Die Außenminister Deutschlands und Frankreichs bereisen zusammen Moldau und Georgien. In Russlands „nahem Ausland“ wollen sie für die EU Flagge zeigen – zumindest ein wenig. Denn Steinmeier und Fabius achten peinlich genau darauf, den Kreml nicht herauszufordern.
Maia Pandschkidze hat sich bislang sehr zurückgehalten. Die georgische Außenministerin kann eigentlich recht forsch über die Erwartungen ihrer Regierung gegenüber EU und Nato sprechen, doch ist es ein Gebot der Höflichkeit, ihre Gäste aus Deutschland und Frankreich am Donnerstagmorgen in ihrem Amtssitz in Tiflis nicht zu bedrängen. So äußert sie vage, Berlin und Paris, die Begründer des Friedensprojektes Europa, trügen dazu bei, ihr Land in „den europäischen Raum zu integrieren“. Und was den Nato-Bewerberstatus anbelange, werde darüber auf dem nächsten Gipfel des Militärbündnisses weiter geredet werden.
Dann aber nutzt sie einen Versprecher des deutschen Außenministers, um doch noch einen Punkt zu setzen. Frank-Walter Steinmeier hatte gerade eine diplomatische Formel bemüht, die er auf der gemeinsamen Reise mit Laurent Fabius so oft verwendet hat, dass ihm jetzt ein Freudscher Fehler unterläuft: Er nennt die für den Sommer geplante Unterzeichnung des EU-Assoziierungsabkommens mit Tiflis einen „Meilenstein“ und fügt dann an, die Frage einer EU-Beitrittsperspektive Georgiens werde nicht in Paris, Berlin oder Brüssel entschieden, sondern in der Ukraine. In der Ukraine?

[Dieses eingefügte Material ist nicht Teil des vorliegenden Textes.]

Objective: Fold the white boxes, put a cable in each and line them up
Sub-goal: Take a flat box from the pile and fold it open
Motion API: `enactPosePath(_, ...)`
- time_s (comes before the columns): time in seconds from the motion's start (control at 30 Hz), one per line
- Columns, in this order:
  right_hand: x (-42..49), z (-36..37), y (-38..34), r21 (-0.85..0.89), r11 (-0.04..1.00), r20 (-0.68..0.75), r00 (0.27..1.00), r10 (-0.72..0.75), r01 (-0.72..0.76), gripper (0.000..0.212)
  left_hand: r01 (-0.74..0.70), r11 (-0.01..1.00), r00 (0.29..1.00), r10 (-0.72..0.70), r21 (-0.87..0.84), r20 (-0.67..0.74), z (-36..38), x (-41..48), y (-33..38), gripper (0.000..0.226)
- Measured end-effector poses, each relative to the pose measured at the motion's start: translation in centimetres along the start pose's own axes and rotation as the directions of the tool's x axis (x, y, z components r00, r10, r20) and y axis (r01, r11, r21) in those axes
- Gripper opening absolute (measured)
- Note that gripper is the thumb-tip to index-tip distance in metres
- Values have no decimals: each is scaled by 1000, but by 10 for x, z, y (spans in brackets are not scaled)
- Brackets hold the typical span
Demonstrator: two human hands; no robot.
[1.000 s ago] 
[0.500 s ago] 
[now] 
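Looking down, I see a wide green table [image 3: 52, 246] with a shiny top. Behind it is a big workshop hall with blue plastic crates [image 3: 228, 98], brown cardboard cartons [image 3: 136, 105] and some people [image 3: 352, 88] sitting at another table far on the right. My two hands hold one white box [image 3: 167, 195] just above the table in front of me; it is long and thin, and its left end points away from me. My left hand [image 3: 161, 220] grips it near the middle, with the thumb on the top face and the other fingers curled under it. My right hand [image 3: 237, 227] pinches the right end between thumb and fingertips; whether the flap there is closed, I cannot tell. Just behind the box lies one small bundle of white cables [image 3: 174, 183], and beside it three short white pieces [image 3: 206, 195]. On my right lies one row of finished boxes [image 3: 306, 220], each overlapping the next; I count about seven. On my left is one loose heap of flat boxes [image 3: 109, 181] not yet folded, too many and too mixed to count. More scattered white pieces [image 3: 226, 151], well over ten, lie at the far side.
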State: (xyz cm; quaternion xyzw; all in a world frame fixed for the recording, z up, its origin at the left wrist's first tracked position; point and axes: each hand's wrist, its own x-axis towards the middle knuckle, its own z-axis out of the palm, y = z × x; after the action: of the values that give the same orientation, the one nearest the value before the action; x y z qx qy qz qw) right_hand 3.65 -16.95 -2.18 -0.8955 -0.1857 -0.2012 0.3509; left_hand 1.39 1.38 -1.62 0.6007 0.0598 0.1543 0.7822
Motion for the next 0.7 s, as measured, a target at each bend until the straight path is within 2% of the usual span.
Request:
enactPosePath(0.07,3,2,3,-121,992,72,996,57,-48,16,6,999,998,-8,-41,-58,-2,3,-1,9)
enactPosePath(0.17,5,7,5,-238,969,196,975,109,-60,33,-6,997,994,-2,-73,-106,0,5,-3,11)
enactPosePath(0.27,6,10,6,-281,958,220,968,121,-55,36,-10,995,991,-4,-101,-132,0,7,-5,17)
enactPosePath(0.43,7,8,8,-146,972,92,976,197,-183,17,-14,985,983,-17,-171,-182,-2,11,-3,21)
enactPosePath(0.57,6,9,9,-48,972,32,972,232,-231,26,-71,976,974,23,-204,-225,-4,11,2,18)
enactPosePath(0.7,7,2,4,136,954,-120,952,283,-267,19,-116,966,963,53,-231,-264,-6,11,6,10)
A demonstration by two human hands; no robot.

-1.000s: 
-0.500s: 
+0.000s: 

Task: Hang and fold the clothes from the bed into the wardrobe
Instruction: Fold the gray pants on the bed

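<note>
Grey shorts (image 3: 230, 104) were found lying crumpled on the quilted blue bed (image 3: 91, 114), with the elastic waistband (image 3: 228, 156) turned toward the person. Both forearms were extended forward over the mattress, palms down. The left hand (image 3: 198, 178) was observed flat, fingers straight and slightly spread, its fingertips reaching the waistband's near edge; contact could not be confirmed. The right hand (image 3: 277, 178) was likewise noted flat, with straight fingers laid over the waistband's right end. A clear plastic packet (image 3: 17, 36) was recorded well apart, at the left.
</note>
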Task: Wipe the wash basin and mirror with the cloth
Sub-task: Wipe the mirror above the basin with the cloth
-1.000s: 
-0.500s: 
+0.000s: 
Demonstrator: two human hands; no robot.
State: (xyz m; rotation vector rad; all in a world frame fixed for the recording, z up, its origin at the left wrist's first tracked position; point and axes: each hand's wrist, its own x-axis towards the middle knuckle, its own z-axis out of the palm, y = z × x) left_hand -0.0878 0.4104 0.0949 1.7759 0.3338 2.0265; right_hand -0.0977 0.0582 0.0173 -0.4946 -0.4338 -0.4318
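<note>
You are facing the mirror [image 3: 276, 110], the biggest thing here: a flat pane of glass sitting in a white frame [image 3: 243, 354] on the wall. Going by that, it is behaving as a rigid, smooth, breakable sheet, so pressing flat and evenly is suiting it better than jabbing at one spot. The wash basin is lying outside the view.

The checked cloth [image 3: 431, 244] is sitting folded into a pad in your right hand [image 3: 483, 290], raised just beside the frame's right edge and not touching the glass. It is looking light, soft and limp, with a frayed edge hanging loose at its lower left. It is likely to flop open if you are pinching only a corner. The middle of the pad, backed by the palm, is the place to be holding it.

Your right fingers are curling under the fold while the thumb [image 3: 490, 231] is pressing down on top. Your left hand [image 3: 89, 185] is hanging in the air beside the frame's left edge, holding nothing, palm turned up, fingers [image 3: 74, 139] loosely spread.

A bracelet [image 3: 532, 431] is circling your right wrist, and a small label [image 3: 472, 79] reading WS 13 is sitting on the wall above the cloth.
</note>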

Steinmeier bittet um Entschuldigung, er sei gerade viel mit der Ukraine befasst. Er habe Georgien sagen wollen. Da interveniert Pandschkidze: Die Frage werde „auch“ in der Ukraine entschieden, sagt sie. Steinmeier schiebt den Unterkiefer nach vorn. Natürlich sind die „Ereignisse in der Region“, wie die russische Aggression auf dieser Reise immer wieder genannt wird, Thema in Tiflis. Und auch die Gefahren, die sich daraus für die Nachbarschaft ergeben. Pandschkidze äußert sich besorgt über die Sicherheit in ihrem Land und empört sich über die „rechtswidrigen Schritte der Besatzungskräfte“, womit sie offenbar die Befestigung von Grenzanlagen durch den russischen Inlandsgeheimdienst FSB in den abtrünnigen Provinzen Südossetien und Abchasien meint. Sie habe Steinmeier und Fabius eine „Liste russischer Eskalationen“ übergeben.

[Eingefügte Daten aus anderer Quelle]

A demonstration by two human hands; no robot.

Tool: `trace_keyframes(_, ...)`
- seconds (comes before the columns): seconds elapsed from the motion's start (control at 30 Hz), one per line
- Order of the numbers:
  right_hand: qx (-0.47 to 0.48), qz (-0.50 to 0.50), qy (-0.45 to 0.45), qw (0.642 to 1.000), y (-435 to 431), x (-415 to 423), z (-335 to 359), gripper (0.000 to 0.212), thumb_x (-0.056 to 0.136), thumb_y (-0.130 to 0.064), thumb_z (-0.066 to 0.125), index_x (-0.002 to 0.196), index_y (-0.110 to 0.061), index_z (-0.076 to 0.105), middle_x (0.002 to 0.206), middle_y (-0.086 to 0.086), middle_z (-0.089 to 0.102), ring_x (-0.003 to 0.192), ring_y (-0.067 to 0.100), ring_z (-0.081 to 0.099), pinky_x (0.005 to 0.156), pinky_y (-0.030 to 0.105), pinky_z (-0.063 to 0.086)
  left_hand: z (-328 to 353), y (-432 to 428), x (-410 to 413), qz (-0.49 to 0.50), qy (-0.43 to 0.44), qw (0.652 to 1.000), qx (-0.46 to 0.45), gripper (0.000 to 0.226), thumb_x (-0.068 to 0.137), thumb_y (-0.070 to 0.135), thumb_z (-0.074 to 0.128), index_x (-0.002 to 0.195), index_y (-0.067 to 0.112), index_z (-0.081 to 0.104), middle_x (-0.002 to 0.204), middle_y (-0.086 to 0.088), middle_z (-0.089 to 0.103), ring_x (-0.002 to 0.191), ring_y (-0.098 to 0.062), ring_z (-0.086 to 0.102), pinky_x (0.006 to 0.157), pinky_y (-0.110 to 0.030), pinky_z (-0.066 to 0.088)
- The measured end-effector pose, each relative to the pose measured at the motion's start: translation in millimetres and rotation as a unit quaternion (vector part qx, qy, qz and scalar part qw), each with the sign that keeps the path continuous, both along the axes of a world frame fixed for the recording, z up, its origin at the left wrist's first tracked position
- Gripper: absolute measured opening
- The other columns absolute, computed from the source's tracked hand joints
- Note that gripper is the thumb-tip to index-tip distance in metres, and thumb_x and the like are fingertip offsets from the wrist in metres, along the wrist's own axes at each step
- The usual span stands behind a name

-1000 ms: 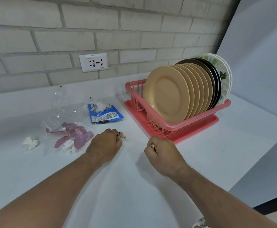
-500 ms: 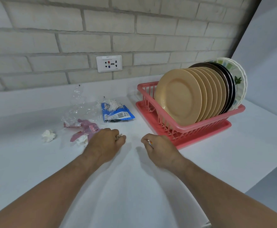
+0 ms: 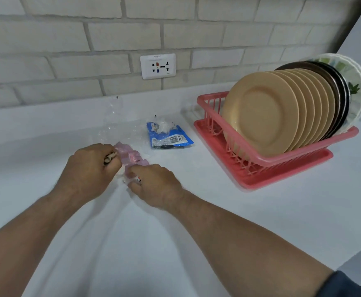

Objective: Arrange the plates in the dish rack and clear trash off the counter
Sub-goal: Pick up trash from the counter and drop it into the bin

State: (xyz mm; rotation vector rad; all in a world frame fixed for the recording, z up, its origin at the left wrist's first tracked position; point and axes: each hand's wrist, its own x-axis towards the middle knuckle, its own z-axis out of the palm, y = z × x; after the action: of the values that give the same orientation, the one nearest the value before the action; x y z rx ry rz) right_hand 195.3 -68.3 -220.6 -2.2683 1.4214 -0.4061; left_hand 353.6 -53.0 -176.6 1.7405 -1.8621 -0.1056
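Two bare hands meet over litter on a white desk (image 3: 261, 211) beneath a pale brick wall (image 3: 111, 39). The left hand (image 3: 89, 170) is clenched around one small tan scrap (image 3: 110, 157), and the right hand (image 3: 156, 185) is curled tight on one red-and-white scrap (image 3: 138, 180), its fingertips touching one crumpled pink wrapper (image 3: 132, 158) that lies between the two hands. Just beyond lie one sheet of clear plastic film (image 3: 119, 125) and one blue packet (image 3: 168, 139). To the right, well apart from the hands, one pink dish rack (image 3: 282, 162) holds the plates on edge: about six tan plates (image 3: 258, 116) in front, two dark plates (image 3: 339, 93) behind them, and at least one white patterned plate (image 3: 357, 82) at the back. The overlapping rims make the counts uncertain. One wall socket (image 3: 158, 66) sits above.
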Motion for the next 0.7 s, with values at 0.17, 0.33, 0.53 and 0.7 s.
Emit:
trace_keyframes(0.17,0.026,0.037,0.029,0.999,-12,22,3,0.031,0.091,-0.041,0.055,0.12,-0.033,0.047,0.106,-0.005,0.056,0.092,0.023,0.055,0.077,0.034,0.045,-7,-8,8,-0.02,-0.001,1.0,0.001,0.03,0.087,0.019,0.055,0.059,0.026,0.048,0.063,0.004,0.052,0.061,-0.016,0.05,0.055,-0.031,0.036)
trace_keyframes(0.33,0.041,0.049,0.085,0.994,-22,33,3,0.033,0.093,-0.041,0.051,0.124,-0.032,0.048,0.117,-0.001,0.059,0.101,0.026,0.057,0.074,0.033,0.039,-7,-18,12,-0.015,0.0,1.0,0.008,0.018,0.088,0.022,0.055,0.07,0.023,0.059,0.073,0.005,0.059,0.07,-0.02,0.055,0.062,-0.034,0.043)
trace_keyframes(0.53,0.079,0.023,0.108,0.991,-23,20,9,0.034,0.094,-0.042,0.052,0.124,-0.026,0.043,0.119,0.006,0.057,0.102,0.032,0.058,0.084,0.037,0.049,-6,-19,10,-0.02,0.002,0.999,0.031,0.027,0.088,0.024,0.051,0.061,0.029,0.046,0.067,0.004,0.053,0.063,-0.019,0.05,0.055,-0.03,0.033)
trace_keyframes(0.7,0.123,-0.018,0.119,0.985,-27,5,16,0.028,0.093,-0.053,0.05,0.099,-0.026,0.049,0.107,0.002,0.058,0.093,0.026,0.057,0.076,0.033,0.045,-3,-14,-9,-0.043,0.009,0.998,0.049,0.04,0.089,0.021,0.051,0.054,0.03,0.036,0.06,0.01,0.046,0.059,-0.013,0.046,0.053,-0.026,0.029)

Fabius hebt hervor, Berlin und Paris seien „solidarisch“ mit Tiflis insbesondere in diesem „kritischen Moment“, und verteidigten die Integrität Georgiens sowie dessen Bemühungen um eine friedliche Lösung des Konfliktes mit „den Regionen“. „Sicherheit und Stabilität in der Region“ seien wichtig, fügt er an – es klingt wie eine nicht nur an Moskau gerichtete Mahnung. Auch Steinmeier wiederholt sein Mantra: Die Assoziierungsabkommen mit den östlichen Nachbarn seien nicht gegen Russland gerichtet, es gehe nicht um Konfrontation, sondern um Kooperation. Auch deshalb gesteht er Georgien nur eine „Annäherung“ an die Nato zu.
Noch ist Zeit für Scherze
Es war ein langer Weg nach Tiflis. Einmal musste die Reise verschoben werden. Anfang März war das, wegen der Krim-Krise. Nun kommen andere Widrigkeiten hinzu. Mittwochabend am Flughafen von Chisinau wartet die Delegation auf den Weiterflug nach Tiflis. Der Abflug verzögert sich: kleine technische Probleme, heißt es. Steinmeier und Fabius kommen nach hinten zu den Journalisten und nutzen die Zeit für ein Hintergrundgespräch. Der Büroleiter des deutschen Außenministers überbringt schlechte Nachrichten: Leider werde das Flugzeug gar nicht starten können.
Nur die Minister sollen nun mit der Maschine des Franzosen weiterfliegen. Scherze werden gemacht: Der Airbus der Luftwaffe sei ein deutsch-französisches Projekt. Steinmeier, Fabius umarmend: Der Flügel mit dem technischen Problem sei in Frankreich gebaut worden. In der VIP-Lounge wird nun das Champions-League-Halbfinale angeschaut. Dann die gute Botschaft: Es geht doch weiter.